Forum Replies Created

  • Paula Behnken

    Member
    August 7, 2018 at 2:04 pm in reply to: smells, smoke, fumes, etc.

    Thank you, Charlene, for the welcome. And, thanks to those who have responded. I’ll try to answer some of your questions.

    I had two total-hip replacements in 2011, shortly after a series of urinary tract infections. A UTI can ruin a hip replacement, so to make sure I never got one again, my surgeon put me on a prophylactic dose of nitrofurantoin (Macrodantin).  That drug is the gold standard treatment for UTIs, at a therapeutic dose. I took a low dose for four years with no obvious side effects.

    In 2013 and 2014, I had emergency abdominal surgery and was taken off the drug for two months while I was in the hospital. Once I stabilized, my gastroenterologist gave the go-ahead for me to take the drug again. I had lost a lot of weight in the hospital, so didn’t see my continued weight loss as suspicious. I was also very tired and weak from the surgery, but who wouldn’t be after what I went through. Both of those conditions were signs of what was to come, but I didn’t know and no doctors made the connection to the drug.

    About four months after I started back on nitrofurantoin, I developed a nagging cough. I also had a pain that was like the one you have when you run very fast in cold air. There was a cold, sharp pain at the bottom of every breath, even when I was sitting down. And, it was August.

    Eventually, I was diagnosed with hypersensitivity pneumonitis (HP), caused by the nitrofurantoin. HP is a known side effect of nitrofurantoin, although rare.
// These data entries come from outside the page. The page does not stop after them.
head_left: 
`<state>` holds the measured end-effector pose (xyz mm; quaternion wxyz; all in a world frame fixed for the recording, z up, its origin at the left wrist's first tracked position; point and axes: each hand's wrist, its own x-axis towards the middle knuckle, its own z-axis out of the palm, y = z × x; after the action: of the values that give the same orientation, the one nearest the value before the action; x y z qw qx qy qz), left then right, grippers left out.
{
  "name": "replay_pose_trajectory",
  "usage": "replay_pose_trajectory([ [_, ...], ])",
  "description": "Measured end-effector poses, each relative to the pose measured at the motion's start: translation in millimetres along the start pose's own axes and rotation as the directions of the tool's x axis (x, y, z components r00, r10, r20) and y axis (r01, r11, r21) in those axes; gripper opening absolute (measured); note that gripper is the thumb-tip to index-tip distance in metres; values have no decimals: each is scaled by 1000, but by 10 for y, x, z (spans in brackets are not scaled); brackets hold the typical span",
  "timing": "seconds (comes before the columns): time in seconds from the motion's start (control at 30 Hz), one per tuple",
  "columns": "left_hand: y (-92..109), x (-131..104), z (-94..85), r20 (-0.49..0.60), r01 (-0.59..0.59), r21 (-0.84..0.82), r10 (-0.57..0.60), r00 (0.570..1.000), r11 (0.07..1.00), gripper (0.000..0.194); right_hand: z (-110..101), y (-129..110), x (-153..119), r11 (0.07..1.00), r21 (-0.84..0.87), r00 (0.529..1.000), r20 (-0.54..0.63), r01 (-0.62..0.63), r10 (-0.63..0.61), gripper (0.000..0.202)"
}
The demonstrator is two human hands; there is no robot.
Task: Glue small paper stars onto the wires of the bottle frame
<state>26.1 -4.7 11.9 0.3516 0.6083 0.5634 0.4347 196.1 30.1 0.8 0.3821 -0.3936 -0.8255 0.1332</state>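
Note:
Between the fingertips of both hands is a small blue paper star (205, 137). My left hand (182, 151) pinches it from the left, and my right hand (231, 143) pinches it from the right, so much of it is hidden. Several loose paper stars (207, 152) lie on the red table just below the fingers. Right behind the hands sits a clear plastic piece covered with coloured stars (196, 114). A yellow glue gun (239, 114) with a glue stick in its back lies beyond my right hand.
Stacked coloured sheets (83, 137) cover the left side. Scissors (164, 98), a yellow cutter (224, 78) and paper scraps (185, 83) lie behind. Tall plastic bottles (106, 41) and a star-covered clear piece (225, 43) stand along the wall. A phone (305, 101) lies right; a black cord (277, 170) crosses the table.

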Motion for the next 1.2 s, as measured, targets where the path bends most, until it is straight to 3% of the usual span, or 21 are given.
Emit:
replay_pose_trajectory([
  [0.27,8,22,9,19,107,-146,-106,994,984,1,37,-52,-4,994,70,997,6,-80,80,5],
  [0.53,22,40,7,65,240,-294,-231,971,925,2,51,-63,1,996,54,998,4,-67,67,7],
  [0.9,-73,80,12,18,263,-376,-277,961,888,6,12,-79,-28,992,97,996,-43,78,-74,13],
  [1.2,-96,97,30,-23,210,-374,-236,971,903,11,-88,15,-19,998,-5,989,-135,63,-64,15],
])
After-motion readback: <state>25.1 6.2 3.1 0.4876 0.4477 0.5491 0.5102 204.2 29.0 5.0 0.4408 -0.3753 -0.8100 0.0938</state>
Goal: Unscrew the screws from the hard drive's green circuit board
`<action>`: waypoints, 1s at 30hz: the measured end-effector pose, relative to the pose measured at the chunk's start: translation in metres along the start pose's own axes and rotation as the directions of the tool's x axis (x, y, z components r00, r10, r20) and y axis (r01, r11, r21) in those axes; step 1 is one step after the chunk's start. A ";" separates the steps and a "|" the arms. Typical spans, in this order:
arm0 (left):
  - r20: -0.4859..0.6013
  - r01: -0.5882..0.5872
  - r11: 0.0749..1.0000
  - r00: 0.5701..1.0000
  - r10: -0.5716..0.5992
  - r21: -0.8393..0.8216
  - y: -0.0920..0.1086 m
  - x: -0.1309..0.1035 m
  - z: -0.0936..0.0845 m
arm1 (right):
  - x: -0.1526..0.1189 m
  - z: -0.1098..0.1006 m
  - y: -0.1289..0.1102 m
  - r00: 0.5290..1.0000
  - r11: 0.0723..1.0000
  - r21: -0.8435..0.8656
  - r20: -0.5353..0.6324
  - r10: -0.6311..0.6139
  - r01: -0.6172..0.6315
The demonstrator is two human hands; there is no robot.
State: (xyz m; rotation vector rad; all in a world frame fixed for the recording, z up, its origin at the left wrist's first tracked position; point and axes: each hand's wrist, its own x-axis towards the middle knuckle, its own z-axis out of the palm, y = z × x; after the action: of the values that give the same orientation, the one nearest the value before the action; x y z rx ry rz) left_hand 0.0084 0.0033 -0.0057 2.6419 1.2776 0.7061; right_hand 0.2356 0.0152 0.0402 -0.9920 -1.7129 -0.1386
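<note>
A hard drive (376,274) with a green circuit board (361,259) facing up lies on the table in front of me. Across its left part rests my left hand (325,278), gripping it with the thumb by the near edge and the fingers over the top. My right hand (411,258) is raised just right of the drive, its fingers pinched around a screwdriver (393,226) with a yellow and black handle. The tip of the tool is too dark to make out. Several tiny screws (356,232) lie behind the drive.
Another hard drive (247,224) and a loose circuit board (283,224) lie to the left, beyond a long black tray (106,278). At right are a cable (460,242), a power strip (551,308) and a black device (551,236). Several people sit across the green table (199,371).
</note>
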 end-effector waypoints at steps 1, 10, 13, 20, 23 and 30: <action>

The risk is something like 1/100,000, and I was the unlucky one. The allergic reaction I had when I started back on the drug filled my lungs with fibroses. HP left me with an interstitial lung disease (ILD), and tests narrowed it down to pulmonary fibrosis (PF).

    Doctors looked at CT scans taken of my abdomen before and after surgery, to pinpoint the time of the reaction. They found groundglass lesions and fibroses in the lower area of both lungs, on scans taken after I started back on the nitrofurantoin, but no sign of that earlier.

    I was lucky that I stopped taking the drug (on my own) early enough that, although I was left with reduced capacity, I still had pretty good function. That stability remained for two years, but I slid a bit in 2017, possibly from some weight I put on, according to the pulmonologist. Right now, I am concerned that several flares I had this year may have reduced my function even further.

    I’ll  find out in September or October when I go in for my annual tests.  I’d appreciate any advice or suggestions anyone has.

    I guess the moral of this story is take good care of yourselves and listen to your body.

    Wishing every one of you the best.

  • Paula Behnken

    Member
    August 14, 2018 at 11:35 am in reply to: smells, smoke, fumes, etc.

    Thanks for your comments, Brian. I, too, had joint replacement several years before this happened. For what it’s worth, in my case, the cause for my PF can be traced back to using a drug I was given after hip surgery, to prevent urinary tract infections. The rest is history.

  • Paula Behnken

    Member
    August 14, 2018 at 11:30 am in reply to: smells, smoke, fumes, etc.

    PDK,

    Thanks for the suggestion to wear a mask. Appreciate your advice. I will look into that.